#### TASK OBJECTIVE
From the data below, return all lines holding the string "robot".
RECORDS FOR THIS TASK: Begin
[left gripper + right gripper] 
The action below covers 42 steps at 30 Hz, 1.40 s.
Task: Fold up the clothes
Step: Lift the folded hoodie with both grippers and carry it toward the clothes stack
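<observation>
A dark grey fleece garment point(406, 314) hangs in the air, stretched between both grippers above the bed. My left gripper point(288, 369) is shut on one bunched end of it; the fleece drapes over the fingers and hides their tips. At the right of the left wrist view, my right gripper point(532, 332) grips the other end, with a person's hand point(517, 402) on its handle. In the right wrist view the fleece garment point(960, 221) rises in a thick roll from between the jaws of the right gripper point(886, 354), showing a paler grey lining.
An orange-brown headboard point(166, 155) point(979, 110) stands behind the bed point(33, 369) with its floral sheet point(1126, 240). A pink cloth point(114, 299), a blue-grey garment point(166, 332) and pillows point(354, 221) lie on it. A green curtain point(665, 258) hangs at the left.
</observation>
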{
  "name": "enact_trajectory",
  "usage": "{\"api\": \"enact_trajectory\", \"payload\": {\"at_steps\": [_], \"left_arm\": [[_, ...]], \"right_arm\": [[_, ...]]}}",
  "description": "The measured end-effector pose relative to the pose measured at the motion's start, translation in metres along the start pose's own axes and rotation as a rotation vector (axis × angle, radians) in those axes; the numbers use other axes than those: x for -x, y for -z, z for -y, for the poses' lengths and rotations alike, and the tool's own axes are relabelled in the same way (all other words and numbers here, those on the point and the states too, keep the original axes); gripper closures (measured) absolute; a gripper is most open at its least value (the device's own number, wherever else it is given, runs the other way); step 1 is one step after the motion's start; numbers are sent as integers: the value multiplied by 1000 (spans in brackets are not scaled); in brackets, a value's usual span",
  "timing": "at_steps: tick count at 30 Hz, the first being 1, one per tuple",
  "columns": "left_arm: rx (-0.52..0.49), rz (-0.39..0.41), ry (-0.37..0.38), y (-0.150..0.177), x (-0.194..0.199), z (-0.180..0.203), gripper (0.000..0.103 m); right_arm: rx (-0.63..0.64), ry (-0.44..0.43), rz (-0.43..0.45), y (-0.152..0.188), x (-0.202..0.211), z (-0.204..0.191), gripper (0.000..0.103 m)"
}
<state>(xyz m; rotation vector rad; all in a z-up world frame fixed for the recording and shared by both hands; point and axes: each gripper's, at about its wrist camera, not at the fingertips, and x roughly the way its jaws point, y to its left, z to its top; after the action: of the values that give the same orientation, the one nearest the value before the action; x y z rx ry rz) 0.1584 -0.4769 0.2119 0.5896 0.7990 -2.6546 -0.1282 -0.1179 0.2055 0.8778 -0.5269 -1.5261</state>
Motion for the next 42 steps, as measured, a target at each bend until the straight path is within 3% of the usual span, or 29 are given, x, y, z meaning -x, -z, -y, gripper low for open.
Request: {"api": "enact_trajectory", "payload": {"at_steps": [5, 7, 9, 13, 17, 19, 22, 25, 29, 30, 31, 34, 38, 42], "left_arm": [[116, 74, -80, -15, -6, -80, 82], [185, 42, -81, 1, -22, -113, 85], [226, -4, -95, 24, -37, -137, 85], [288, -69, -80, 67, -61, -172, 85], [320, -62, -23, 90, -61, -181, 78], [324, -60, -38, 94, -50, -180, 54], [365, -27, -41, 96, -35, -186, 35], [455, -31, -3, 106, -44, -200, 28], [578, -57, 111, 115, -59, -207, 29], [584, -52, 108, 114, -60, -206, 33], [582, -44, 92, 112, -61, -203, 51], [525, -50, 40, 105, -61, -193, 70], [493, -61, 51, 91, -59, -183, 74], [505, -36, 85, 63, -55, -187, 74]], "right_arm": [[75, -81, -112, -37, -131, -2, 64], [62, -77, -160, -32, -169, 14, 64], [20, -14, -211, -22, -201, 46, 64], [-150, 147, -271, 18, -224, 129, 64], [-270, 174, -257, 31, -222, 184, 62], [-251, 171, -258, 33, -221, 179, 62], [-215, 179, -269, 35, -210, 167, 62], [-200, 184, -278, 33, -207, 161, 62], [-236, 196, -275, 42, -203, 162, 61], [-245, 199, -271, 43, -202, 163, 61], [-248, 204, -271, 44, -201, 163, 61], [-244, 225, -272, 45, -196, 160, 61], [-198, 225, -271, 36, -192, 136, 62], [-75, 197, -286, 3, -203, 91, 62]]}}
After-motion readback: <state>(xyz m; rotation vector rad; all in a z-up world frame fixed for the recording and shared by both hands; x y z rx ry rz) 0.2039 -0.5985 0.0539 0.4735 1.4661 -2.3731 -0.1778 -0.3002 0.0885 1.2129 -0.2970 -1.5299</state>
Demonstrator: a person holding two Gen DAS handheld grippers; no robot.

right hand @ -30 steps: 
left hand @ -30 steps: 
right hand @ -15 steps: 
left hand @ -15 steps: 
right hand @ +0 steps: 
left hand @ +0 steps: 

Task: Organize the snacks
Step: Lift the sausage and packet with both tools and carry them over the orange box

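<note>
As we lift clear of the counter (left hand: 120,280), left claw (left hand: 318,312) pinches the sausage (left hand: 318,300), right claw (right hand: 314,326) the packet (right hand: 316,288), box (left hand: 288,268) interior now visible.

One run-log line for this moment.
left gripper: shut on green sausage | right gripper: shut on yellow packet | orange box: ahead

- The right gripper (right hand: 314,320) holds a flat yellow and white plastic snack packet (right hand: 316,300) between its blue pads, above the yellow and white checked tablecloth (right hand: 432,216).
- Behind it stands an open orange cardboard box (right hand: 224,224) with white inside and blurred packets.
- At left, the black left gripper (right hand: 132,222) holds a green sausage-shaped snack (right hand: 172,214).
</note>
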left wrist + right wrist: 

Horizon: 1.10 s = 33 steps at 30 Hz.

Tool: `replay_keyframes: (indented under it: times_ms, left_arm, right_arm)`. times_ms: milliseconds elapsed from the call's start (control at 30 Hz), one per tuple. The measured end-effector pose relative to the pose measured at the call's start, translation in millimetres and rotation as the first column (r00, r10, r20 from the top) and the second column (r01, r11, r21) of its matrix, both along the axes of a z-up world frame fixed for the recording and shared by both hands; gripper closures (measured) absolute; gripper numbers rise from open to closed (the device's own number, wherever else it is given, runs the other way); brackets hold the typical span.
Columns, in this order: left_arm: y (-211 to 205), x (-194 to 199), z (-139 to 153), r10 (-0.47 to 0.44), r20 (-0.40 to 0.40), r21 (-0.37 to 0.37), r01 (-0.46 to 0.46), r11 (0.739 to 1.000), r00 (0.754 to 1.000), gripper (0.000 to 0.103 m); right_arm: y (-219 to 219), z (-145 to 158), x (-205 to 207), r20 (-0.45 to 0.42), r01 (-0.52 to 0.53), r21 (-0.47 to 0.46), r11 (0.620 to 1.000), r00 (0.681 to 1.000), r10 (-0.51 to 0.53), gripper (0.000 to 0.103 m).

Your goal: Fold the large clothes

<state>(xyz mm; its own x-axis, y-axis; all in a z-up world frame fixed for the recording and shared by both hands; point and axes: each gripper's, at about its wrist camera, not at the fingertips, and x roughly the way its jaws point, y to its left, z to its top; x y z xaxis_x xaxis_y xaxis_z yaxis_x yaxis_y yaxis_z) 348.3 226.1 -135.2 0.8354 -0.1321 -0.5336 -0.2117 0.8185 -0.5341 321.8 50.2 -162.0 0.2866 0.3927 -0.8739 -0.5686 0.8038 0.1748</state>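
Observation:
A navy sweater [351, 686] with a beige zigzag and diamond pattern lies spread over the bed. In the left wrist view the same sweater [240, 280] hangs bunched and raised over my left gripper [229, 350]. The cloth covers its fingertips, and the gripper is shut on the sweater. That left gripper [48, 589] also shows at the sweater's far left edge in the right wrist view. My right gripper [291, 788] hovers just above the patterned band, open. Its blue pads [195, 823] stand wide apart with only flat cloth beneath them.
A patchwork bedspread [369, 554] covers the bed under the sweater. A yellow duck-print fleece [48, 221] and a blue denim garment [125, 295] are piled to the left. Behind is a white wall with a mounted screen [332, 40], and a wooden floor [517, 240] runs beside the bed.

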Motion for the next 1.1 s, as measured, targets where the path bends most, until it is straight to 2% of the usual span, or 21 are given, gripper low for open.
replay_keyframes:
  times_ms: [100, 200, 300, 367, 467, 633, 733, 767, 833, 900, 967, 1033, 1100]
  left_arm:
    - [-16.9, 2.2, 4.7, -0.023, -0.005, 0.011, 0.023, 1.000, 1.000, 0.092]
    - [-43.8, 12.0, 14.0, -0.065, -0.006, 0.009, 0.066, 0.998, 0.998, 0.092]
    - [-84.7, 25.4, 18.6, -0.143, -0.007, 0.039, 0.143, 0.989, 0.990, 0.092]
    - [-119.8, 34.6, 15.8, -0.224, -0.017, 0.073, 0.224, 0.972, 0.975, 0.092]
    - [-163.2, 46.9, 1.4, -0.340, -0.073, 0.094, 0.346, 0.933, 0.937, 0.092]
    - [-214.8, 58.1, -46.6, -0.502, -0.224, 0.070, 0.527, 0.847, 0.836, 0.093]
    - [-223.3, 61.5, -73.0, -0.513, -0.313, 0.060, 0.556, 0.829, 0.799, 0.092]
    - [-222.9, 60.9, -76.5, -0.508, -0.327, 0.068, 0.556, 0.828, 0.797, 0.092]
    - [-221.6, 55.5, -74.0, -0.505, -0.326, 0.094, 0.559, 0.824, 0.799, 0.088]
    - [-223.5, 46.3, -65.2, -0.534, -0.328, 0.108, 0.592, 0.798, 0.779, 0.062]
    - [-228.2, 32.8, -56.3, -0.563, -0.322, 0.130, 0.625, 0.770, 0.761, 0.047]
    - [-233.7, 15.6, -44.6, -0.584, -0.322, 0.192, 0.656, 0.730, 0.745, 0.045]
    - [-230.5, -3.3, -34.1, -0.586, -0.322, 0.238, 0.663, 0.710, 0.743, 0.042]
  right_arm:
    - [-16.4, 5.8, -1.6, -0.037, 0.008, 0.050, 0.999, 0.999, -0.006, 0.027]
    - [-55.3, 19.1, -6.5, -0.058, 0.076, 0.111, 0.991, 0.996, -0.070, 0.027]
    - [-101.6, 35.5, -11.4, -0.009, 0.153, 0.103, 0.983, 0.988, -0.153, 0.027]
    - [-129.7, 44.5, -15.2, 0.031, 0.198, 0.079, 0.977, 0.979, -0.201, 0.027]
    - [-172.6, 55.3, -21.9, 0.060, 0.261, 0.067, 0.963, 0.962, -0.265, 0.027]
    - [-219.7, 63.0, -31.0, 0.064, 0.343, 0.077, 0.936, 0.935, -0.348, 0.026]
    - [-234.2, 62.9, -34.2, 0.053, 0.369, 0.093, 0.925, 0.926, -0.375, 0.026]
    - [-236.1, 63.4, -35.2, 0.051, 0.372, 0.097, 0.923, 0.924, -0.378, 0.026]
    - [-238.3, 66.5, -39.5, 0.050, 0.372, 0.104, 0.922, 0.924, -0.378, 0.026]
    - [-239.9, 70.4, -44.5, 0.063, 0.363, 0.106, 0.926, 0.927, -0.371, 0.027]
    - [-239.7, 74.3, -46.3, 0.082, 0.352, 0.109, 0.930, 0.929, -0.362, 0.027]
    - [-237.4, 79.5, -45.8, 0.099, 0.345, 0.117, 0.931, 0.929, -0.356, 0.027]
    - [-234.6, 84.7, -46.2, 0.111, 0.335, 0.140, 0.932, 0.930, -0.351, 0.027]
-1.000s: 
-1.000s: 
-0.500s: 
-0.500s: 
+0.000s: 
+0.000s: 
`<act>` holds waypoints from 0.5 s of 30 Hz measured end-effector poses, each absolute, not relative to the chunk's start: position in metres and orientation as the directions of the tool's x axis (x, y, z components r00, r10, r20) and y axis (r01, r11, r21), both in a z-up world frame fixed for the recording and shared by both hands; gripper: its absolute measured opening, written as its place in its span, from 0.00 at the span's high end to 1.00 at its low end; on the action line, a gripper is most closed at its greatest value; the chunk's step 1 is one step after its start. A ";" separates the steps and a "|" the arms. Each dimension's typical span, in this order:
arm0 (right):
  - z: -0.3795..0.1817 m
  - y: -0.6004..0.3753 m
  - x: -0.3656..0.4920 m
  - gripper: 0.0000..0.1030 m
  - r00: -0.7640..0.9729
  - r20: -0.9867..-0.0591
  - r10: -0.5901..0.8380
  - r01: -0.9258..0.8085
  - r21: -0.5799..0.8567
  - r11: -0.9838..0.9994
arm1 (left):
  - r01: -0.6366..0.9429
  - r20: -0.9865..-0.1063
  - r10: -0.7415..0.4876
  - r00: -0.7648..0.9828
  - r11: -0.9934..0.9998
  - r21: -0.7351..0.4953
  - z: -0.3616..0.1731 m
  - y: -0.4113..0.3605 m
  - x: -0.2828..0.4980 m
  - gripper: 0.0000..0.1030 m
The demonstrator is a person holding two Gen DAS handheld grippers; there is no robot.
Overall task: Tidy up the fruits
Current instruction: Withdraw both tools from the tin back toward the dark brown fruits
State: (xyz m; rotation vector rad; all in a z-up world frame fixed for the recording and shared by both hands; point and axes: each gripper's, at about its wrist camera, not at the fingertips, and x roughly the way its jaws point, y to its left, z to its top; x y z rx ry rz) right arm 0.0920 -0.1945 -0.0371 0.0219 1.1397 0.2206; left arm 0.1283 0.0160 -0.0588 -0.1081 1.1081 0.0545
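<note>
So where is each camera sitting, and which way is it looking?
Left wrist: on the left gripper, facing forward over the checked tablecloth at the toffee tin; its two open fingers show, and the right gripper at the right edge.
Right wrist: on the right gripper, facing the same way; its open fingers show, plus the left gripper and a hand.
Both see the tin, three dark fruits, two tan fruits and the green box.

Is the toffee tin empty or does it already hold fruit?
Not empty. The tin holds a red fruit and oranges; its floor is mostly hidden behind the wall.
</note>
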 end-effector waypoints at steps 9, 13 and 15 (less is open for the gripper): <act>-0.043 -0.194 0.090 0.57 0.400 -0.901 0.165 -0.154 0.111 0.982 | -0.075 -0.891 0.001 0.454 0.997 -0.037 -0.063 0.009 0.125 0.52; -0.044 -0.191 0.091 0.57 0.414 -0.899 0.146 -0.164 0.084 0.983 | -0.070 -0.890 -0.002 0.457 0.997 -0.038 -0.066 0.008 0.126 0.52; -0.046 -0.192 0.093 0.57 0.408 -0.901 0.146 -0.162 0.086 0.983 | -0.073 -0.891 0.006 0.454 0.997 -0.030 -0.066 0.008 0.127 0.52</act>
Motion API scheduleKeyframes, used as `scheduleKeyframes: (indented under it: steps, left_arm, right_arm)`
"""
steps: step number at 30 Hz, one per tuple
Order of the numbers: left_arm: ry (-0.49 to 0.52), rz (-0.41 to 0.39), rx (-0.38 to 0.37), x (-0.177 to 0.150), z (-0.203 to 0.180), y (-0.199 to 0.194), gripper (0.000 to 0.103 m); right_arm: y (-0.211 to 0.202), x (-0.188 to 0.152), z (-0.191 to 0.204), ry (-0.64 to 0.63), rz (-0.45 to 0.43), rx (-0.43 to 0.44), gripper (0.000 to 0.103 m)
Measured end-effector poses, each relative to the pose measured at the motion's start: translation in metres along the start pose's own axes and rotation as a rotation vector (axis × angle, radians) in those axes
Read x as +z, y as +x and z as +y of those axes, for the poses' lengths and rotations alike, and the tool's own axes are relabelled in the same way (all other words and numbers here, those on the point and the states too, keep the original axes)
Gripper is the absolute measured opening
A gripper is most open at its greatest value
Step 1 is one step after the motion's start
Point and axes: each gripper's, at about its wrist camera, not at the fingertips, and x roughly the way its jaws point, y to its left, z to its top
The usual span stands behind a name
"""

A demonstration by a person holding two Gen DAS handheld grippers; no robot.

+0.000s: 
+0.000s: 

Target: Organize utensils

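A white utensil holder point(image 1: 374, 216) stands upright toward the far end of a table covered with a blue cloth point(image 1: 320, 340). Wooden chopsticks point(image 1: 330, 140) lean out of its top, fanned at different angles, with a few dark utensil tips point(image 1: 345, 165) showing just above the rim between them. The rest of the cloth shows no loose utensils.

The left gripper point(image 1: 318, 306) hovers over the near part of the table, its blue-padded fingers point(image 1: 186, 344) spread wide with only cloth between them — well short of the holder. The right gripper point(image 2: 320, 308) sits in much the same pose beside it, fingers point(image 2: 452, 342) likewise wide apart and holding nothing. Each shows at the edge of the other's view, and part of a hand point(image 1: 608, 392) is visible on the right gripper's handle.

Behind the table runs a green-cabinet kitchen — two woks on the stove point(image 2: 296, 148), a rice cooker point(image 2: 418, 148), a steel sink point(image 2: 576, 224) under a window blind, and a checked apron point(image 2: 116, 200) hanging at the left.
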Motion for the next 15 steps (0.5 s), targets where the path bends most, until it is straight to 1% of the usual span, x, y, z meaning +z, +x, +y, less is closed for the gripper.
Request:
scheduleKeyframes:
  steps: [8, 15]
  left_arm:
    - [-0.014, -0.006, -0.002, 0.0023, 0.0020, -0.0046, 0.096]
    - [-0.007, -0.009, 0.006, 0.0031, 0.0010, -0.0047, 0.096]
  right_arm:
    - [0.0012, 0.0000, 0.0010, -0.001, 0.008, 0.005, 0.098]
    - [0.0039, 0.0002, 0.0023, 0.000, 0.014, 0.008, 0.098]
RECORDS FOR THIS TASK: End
#### YOUR RESPONSE
Demonstrator: a person holding two Gen DAS handheld grippers; no robot.
The demonstrator is a person holding two Gen DAS handheld grippers; there is no robot.
A demonstration by a person holding two Gen DAS handheld grippers; no robot.

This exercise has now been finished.